El Sindicato Único de Trabajadores de Instituciones Gremiales y Afines (Sutiga) continúa en conflicto con las autoridades del Ministerio de Desarrollo Social (Mides) por atrasos en los pagos de los trabajadores tercerizados, una situación que se arrastra desde 2025, más allá de que ahora se acordaron pagos a una de las organizaciones.
Este martes tuvieron una reunión tripartita con los representantes jurídicos del Mides y las autoridades de la Dirección Nacional de Trabajo (Dinatra), precedida de una manifestación afuera de la sede con la consigna: “Mides y ONG no pagan. Más de 300 trabajadores sin cobrar su salario”.
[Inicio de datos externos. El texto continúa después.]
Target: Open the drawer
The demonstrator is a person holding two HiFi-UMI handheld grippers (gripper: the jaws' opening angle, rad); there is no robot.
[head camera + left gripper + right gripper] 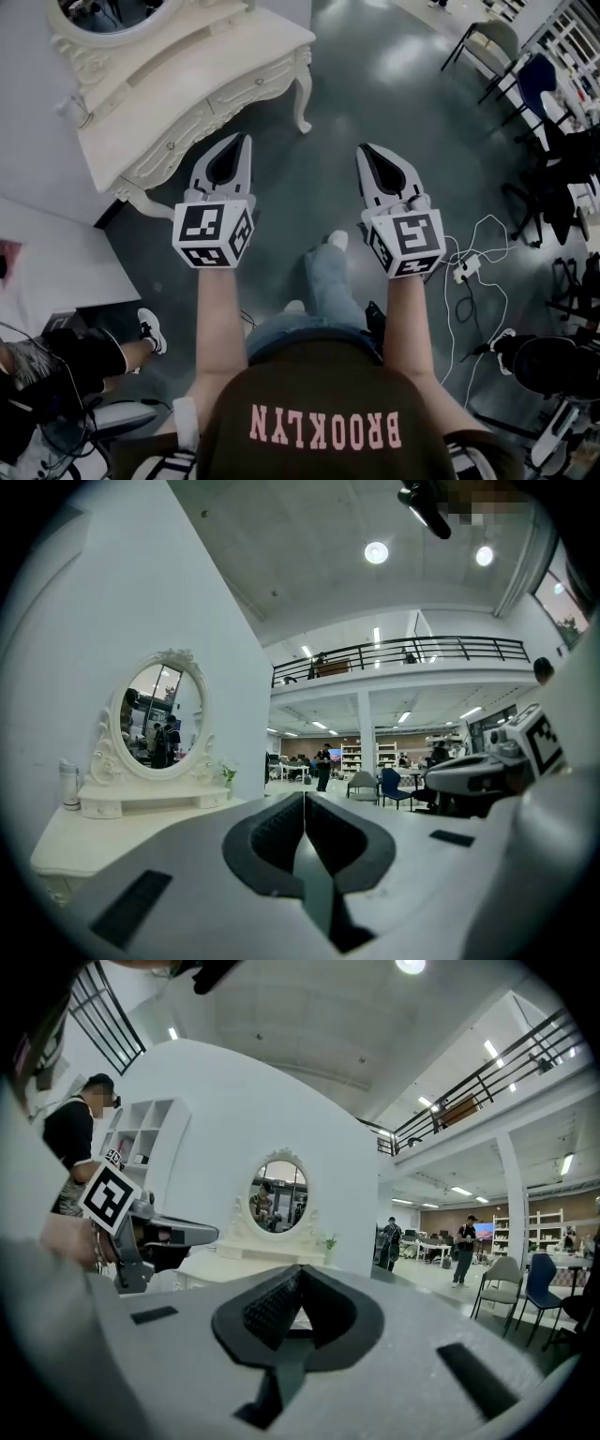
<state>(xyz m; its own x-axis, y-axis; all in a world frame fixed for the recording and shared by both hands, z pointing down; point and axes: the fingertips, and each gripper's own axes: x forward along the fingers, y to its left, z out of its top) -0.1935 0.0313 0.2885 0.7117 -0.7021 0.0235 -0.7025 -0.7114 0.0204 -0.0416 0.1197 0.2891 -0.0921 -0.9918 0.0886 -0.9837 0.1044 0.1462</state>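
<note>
The drawer (pixel 251 82) sat shut in the white dressing table (pixel 216 42) at the upper left of the head view. The left gripper (pixel 242 142) and right gripper (pixel 366 155) were both squeezed shut on nothing, well apart from it. Shut jaws might just bump its front and never get a hold.

"BROOKLYN" on the person's shirt (pixel 323 389)

Cream drawer (pixel 249 81), shut.
Its carved front with small knobs sits flush in the ornate white bench (pixel 192 56), upper left in the head view.
</note>
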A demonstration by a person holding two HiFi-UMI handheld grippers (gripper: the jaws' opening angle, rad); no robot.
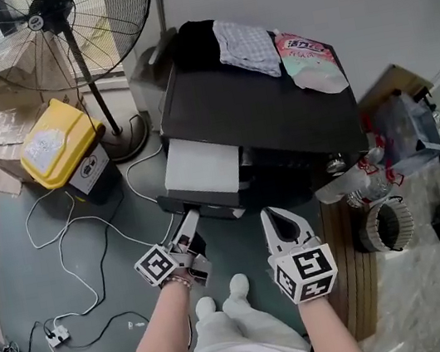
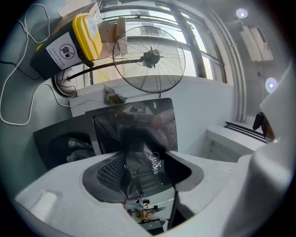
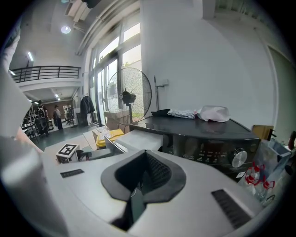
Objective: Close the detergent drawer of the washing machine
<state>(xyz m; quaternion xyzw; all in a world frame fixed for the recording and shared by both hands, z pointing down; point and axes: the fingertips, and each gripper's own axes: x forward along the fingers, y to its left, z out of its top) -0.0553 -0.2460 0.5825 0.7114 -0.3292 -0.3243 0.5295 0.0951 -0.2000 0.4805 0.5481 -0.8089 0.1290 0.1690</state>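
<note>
The dark washing machine (image 1: 257,97) stands ahead of me. Its pale detergent drawer (image 1: 201,166) is pulled out at the front left; the right gripper view shows the drawer (image 3: 141,138) sticking out beside the control panel. The machine's door (image 1: 190,222) stands open, edge-on below the drawer. My left gripper (image 1: 187,237) is at that edge. In the left gripper view the glossy dark door (image 2: 138,139) runs between the jaws of the left gripper (image 2: 148,169), which look shut on it. My right gripper (image 1: 279,218) hangs shut and empty in front of the machine, to the right of the door, jaws meeting (image 3: 141,183).
Clothes (image 1: 247,44) and a pink pouch (image 1: 309,58) lie on the machine's top. A standing fan (image 1: 62,22) and a yellow-lidded bin (image 1: 58,144) are at the left, with white cables (image 1: 75,264) on the floor. Bottles (image 1: 364,179) and a round basket (image 1: 385,226) crowd the right.
</note>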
En diálogo con El País, el secretario de Sutiga, Diego Andrada, indicó que en esta instancia el ministerio liderado por Gonzalo Civila acordó pagar los sueldos adeudados de 200 trabajadores de la organización Otras Manos, una de las tres que trabajan en distintos dispositivos en Montevideo.
“Con respecto a lo salarial, se estaría saliendo el conflicto con esta organización. Dijeron que hoy (martes) firmaban el convenio del préstamo y entre mañana y pasado estaría cobrando la gente. Obviamente cobrando esto que se adeuda. Es como si estuviéramos peleando mes a mes. Es una locura. No sé qué sector de trabajadores de este país tiene una situación como la nuestra, de precarización”, declaró.
Esto es a través de una línea de crédito contenida en un convenio junto a la Agencia Nacional de Desarrollo (ANDE) y República Microfinanzas que Civila presentó en diciembre del año pasado, como una herramienta que apuntaba “a la resolución de un problema de larga data y que contribuirá a prevenir atrasos”.
“Se nos había planteado como la solución definitiva y no lo fue”, aseguró Andrada, quien criticó que se sigue “en la misma situación eterna”, ya que no pueden “asegurar el salario porque todavía no han generado un mecanismo”. Incluso, ante la negativa del planteo de “presupuestación” de los trabajadores, el sindicato propuso “por lo menos que presupuesten servicios muy sensibles, como por ejemplo la discapacidad”, lo cual estaría siendo evaluado.
“En estos días, cuando los compañeros cobren, iremos levantando las medidas. Igual estamos en asamblea permanente y evaluando un paro bastante grande para ver si tenemos una respuesta definitiva y no pasarnos como el año pasado que estuvimos más meses sin cobrar que cobrados”, afirmó el secretario de Sutiga; el paro se definirá en la asamblea del próximo 8 de agosto.
El conflicto con los tercerizados afecta varias competencias del ministerio, como la atención a gente en situación de calle, ya que el funcionamiento de refugios o del Centro de Primera Atención (CPA) de Casavalle depende en buena parte de ellos. Algunos adeudos salariales tienen un atraso de más de un mes.
“Es tan grande la tercerización y tan anárquica la gestión, que el Estado básicamente no está pudiendo ni controlar, ni gestionar, ni auditar. Todo el tema de situación de calle explotó en el interior. Ya venía explotando. El ministerio amplió la atención a nivel nacional y amplió la tercerización, entonces también se amplía el problema”, describió Andrada.